ETL vs. ELT
If you’re learning about data engineering for the first time, you might encounter two very similar acronyms: ETL (Extract, Transform, Load) and ELT (Extract, Load, Transform). At first you might think that it’s dumb that there’s two acronyms for basically the same thing. Then if you see someone distinguish between the two, you might think they’re being pedantic. However, there are important differences between the two that need to be understood to grasp the history of data warehousing.
The earlier of the two paradigms is ETL. This is what people are likely to use by default if they don’t care to distinguish between the two. This term was invented when the most common way for a company to do data warehousing was to own and maintain your own servers which host the database system for your data warehouse. During this period, you had to know ahead of time about how much storage and compute you needed for your data warehouse so your IT team could buy and setup the servers that you needed. If you changed your mind, getting more compute or storage could require months of lead time. A significant change in compute and storage needs might even requiring hiring more IT people to run your servers. For this reason, people tended to be thrifty with their limited resources. You needed to plan your new tables carefully and needed to make sure the ETL process that populates them didn’t waste space through unnecessary data duplication.
Then came the cloud. All of a sudden, scaling could be done much more easily. At first, this meant that people just ran their formerly on-prem databases in the cloud. Products like Amazon Redshift made this easy. You could provision whatever size servers you needed today, and you could always change your mind later without too much overhead. However, this was already an outdated approach from the beginning. For one thing, it still required making a decision upfront instead of on-demand. For another, the world was already moving on to new kinds of data systems. Systems like HDFS stored data by distributing it across many nodes, and MapReduce-style compute on Hadoop could be scaled independently of HDFS storage. Moreover, if you wanted to change how much compute or storage your cluster had, you could spin up new worker or storage nodes on-demand. In fact, you didn’t even need to make a decision about how much compute. Google would run it’s MapReduce jobs on whatever servers happened to be sitting idle at the time.
The reign of Hadoop didn’t last long, but it had an impact. A new generation of data warehouses were developed that distributed compute and separated it from storage: Google BigQuery, Databricks, and Snowflake are the big players of this next generation of data warehouses. Databricks and Snowflake both rely on an external storage layer from any of the major cloud vendors. They use object storage rather than a distributed file system like HDFS, but the idea is that same. Snowflake and Databricks are also designed in a way that allows you to scale your compute both horizontally and vertically on-demand. You can choose the type of compute you want to use for your query and change your mind on a query-by-query basis. BigQuery is also designed similarly but manages more of the details for you. From the outside, it’s serverless and doesn’t rely on an external storage layer, but on the inside it uses Dremel (a distributed query engine) for compute and GFS (a distributed file system) for storage.

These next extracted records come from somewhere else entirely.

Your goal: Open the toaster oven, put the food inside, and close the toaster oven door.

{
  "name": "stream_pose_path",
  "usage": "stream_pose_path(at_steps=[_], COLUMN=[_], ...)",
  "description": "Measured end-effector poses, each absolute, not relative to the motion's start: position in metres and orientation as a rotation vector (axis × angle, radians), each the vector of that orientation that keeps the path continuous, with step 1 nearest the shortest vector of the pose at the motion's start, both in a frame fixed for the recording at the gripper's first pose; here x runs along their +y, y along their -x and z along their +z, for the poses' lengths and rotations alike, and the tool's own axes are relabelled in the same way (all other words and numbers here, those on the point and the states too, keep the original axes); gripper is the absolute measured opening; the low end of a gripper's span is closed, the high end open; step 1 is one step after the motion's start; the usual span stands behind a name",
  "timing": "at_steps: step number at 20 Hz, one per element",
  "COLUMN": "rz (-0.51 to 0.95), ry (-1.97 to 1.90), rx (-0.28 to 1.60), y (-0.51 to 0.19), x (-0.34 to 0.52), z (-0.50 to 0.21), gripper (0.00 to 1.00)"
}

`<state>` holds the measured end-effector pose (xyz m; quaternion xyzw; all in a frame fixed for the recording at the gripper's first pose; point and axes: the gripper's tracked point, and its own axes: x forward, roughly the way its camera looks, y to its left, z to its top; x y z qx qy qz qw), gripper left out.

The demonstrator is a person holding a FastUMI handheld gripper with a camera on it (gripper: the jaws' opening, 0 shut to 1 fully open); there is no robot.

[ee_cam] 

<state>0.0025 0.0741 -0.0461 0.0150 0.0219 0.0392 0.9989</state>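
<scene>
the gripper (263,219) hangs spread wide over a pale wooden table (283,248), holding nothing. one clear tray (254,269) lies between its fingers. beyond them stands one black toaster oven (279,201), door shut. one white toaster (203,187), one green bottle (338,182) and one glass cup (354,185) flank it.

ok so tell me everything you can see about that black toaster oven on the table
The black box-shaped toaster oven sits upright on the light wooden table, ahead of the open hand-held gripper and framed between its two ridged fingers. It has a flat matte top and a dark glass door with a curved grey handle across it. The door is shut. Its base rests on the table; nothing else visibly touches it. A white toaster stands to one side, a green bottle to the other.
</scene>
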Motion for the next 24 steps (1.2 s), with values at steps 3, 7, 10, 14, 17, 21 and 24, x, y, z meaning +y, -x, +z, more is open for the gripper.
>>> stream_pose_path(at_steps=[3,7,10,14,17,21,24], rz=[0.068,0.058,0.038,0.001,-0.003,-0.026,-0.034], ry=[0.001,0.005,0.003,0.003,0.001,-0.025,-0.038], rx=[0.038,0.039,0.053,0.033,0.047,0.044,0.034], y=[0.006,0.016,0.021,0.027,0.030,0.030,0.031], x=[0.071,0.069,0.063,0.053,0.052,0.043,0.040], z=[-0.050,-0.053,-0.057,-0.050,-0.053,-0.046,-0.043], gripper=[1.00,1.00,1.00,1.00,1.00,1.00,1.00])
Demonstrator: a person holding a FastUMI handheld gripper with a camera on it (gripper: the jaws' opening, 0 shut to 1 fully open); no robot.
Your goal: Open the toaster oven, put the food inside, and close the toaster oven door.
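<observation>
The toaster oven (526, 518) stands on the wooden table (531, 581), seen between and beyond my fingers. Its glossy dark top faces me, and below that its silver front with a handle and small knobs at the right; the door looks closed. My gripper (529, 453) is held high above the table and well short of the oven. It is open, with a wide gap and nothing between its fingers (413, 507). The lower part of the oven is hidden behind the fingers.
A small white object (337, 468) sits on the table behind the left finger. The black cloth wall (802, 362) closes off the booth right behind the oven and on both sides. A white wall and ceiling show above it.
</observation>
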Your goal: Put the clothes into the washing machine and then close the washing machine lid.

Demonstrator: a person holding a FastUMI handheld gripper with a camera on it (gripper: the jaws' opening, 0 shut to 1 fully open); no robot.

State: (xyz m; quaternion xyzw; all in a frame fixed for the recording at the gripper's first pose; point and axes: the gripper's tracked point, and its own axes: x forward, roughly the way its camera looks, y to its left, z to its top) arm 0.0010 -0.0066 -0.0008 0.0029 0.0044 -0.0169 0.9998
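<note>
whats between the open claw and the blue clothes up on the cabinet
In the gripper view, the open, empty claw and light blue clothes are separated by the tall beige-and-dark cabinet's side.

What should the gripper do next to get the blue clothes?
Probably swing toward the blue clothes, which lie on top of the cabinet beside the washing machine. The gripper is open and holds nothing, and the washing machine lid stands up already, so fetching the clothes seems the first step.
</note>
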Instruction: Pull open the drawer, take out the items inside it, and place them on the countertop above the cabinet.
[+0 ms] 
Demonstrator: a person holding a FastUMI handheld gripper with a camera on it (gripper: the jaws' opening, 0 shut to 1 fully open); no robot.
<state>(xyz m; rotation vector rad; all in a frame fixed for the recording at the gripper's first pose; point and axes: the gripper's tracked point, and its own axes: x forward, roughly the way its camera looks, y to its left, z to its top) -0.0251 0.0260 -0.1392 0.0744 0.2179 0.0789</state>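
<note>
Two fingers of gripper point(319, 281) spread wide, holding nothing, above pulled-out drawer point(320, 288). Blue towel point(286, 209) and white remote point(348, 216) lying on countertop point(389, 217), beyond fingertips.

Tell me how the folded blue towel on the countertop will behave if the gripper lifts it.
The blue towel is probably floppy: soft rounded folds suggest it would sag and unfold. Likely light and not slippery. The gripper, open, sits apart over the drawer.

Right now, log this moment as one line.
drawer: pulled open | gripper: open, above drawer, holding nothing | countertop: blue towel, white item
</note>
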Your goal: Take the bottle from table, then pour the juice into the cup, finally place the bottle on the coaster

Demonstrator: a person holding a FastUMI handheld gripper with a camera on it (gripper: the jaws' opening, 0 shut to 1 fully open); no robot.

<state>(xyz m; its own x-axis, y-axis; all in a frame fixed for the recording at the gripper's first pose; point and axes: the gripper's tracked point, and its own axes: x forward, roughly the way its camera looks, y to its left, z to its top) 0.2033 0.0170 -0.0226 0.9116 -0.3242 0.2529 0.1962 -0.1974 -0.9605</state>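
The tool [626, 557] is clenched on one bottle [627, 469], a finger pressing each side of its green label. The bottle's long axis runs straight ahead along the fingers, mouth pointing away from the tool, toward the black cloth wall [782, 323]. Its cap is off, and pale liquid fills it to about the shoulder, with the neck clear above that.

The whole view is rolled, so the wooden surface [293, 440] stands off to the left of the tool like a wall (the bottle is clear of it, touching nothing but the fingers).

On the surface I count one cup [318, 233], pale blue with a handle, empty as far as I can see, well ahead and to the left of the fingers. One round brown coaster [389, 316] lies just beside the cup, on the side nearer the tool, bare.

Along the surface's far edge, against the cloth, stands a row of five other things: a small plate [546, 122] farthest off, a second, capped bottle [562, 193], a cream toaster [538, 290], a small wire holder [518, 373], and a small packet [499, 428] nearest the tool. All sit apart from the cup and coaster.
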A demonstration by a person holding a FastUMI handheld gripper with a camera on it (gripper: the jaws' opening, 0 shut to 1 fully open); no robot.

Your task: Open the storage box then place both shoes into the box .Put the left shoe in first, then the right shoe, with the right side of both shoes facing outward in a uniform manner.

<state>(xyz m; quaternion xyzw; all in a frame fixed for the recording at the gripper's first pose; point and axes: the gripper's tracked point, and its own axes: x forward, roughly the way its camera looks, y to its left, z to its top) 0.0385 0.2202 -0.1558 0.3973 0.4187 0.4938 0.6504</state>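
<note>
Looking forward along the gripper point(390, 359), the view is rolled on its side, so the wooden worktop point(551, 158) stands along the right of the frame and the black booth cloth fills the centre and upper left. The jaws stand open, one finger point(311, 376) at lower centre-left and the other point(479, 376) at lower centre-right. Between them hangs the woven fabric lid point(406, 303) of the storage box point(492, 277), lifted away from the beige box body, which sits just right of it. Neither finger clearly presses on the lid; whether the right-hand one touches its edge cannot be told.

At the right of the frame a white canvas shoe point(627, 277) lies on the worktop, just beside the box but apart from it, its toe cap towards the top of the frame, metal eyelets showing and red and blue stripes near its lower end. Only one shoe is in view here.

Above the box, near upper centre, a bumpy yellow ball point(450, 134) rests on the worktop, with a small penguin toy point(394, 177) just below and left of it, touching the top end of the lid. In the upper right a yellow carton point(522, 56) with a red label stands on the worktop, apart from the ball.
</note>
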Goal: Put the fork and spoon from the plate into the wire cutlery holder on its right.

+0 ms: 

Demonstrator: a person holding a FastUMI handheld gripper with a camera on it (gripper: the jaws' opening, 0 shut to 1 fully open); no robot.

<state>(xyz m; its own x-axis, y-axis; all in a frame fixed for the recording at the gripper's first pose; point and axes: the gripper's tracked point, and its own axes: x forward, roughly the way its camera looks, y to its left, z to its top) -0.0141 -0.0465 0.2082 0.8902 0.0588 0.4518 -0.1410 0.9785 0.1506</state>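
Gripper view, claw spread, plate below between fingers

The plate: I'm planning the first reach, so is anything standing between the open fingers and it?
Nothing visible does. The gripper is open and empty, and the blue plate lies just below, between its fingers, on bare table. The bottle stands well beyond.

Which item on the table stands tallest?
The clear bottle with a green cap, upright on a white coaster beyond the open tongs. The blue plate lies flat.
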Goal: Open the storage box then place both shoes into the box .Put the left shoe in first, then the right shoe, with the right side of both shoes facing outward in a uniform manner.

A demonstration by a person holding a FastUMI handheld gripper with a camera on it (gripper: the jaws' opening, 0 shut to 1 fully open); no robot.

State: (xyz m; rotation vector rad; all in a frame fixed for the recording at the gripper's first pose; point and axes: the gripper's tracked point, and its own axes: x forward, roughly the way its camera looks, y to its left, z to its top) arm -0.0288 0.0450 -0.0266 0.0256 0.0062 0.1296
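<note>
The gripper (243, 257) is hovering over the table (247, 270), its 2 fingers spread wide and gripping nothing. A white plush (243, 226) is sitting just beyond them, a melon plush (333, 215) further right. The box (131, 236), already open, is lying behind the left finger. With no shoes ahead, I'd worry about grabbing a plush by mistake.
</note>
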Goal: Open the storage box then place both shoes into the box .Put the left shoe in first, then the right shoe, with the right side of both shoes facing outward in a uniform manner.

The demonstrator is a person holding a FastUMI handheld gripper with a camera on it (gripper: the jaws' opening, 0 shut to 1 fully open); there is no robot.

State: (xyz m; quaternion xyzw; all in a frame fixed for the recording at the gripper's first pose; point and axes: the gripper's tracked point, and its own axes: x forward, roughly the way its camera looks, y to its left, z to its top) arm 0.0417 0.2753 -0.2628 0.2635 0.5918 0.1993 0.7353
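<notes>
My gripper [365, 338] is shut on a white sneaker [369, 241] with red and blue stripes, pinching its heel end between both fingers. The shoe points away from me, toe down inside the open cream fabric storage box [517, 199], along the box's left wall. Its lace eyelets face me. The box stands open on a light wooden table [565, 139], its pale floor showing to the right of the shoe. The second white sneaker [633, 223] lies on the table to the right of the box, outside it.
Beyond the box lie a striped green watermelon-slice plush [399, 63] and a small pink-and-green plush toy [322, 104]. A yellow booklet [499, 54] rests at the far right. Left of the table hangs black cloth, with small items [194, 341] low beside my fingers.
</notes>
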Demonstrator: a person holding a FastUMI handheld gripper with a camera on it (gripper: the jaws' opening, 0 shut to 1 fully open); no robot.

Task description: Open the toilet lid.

So what does all this mean for data warehousing? Well, it means you can afford to have a different attitude towards the resources of your data warehouse, especially storage. Cloud storage layers like S3 are dirt cheap, and doesn’t require any setup or maintenance. At the same time, data has gotten more complex to transform. That means that now more than ever, it makes sense to trade storage for a better development workflow. This is exactly the premise of ELT: Load data into your data warehouse first, so that transformations can be run and re-run against raw data as many times as it takes to get it right. This means that bugs in the transformation layer can be fixed easily after the fact, which makes developers’ lives easier and improves data quality. This also means that you can modularize your transformation logic in order to bring the benefits of modular software to complicated SQL queries. This is facilitated by tools like dbt. However, managing your transformation as modular SQL only works if you load your data into your data warehouse before you begin transformation. This means that you will have a least two copies of your data: the raw, un-transformed data that initially gets loaded and the final, transformed data to be consumed by analysts. Often in complex pipelines, there maybe be more than two copies.
So that’s the real story behind the difference between ETL and ELT. It’s not just about where you do your transformation, but also about the changing landscape of the tech industry as a whole. Actually, in practice you often end up with something like ETLT, whether you are trying to do “ETL” or “ELT”. The difference between the two becomes more about which of the transformations is lightweight and which is heavyweight. However, in either case, it’s important to understand the way that constraints have changed over the years to support new kinds of workflows.